Data Tsunami di Berbagai Wilayah

Berdasarkan pemantauan muka air laut BMKG, tsunami terdeteksi di sejumlah wilayah dengan ketinggian berbeda-beda. Ketinggian tertinggi tercatat di Maurole, Ende, yakni 0,94 meter pada pukul 05.27 WIB. Tsunami juga terdeteksi di berbagai lokasi lainnya, antara lain Sikka dengan ketinggian 0,19 meter, Pelabuhan Kewapante-Sikka 0,38 meter, Flores Timur 0,25 meter, Labuan Bajo 0,36 meter, Dompu 0,17 meter, Bakalang-Alor 0,14 meter, Baubau 0,30 meter, Bulukumba 0,54 meter, dan Kolaka 0,23 meter.

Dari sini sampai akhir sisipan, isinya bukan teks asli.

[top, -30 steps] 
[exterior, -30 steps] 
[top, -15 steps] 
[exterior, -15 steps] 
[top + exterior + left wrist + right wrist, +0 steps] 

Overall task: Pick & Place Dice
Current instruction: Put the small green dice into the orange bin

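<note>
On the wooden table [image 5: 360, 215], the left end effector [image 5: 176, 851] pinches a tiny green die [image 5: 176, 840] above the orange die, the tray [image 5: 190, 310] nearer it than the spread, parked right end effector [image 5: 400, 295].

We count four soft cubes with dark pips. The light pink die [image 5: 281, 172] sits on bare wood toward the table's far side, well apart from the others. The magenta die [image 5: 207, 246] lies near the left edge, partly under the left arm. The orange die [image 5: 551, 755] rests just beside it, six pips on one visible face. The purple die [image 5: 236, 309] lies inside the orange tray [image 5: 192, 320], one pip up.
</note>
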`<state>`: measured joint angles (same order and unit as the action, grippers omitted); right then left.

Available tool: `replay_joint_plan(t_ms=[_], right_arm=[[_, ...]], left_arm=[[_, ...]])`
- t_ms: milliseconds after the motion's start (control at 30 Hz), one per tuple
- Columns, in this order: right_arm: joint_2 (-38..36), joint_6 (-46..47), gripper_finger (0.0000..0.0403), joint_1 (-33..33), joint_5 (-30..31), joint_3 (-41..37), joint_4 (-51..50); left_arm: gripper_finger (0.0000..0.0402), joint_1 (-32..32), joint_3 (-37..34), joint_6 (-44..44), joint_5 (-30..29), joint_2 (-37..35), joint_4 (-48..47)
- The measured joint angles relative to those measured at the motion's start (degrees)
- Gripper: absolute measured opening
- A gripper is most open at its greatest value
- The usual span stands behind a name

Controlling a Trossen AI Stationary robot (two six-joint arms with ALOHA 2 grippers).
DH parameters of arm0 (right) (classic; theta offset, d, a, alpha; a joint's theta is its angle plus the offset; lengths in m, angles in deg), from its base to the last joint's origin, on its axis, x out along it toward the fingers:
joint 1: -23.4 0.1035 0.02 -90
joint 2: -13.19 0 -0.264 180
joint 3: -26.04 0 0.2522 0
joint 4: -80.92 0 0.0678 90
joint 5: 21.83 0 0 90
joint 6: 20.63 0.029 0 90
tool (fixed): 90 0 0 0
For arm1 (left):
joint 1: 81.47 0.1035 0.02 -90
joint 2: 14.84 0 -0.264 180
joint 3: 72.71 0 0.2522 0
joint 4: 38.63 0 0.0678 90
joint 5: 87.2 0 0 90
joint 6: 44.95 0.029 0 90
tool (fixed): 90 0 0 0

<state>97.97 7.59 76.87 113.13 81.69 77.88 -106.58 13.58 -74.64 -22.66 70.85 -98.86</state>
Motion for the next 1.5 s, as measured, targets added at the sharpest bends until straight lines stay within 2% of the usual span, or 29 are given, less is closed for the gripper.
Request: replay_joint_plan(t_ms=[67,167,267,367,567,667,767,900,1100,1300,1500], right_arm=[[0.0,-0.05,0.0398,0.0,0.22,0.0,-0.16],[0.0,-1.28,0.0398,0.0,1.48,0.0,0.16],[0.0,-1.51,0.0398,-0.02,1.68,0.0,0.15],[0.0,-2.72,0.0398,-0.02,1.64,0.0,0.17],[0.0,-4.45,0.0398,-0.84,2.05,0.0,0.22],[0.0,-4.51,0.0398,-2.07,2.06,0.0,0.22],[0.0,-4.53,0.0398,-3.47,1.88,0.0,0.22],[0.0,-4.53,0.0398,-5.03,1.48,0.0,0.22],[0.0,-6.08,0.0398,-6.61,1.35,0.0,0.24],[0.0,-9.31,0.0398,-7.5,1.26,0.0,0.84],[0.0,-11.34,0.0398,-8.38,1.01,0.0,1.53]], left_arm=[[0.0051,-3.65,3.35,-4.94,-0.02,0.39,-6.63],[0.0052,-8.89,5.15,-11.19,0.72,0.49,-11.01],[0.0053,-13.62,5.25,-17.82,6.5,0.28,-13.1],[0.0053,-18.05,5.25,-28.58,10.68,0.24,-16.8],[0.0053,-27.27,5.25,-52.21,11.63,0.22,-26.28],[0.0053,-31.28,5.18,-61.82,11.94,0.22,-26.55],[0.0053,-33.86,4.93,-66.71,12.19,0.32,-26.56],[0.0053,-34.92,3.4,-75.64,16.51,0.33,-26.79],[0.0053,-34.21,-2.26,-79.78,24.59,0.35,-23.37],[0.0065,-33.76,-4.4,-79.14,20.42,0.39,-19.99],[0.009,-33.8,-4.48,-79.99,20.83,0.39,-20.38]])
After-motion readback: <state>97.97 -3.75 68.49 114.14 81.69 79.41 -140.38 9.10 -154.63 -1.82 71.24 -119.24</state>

BMKG Catat 37 Gempa Susulan sambil terus memantau perkembangan ketinggian air laut di seluruh stasiun pengamatan. Data tsunami ini menjadi referensi penting untuk evaluasi dampak gempa terhadap wilayah pesisir. Untuk informasi lebih lanjut mengenai peta sebaran gempa, masyarakat dapat mengakses halaman nasional CNN Indonesia.

Imbauan untuk Warga Terdampak

BMKG mengimbau agar warga di daerah terdampak tidak memasuki bangunan rusak terlebih dulu, mengingat masih ada potensi gempa susulan. Menurut BMKG, hal ini malah akan membahayakan bagi keselamatan warga. BMKG sebelumnya mengeluarkan peringatan dini tsunami dan menetapkan sejumlah wilayah dalam status Siaga dan Waspada. Peringatan tersebut dikeluarkan setelah gempa berpotensi memicu tsunami.

Sebelumnya, Kepala BMKG Manggarai Barat Maria Patrica Seran mengatakan gempa tersebut berpotensi memicu tsunami dan gempa susulan masih dapat terjadi. BMKG Catat 37 Gempa Susulan sebagai bagian dari proses pemulihan pasca bencana. Masyarakat diminta tetap waspada dan mengikuti informasi resmi dari BMKG melalui media sosial dan situs web resmi.

Frequently Asked Questions (FAQ)

Berapa lama BMKG akan memantau gempa susulan? BMKG akan terus memantau aktivitas gempa susulan hingga muka air laut kembali normal dan tidak ada indikasi bahaya lebih lanjut.

Apakah ada ancaman tsunami lanjutan? BMKG telah mengakhiri peringatan dini tsunami setelah memastikan tidak ada ancaman lebih lanjut dari gempa tersebut.

Bagaimana cara mendapatkan informasi terbaru? Masyarakat dapat mengikuti informasi resmi dari BMKG melalui media sosial, situs web, atau CNN Indonesia untuk update real-time.

Apakah gempa susulan masih bisa terjadi? Ya, BMKG Catat 37 Gempa Susulan dan menyatakan bahwa gempa susulan masih dapat terjadi dalam beberapa hari ke depan.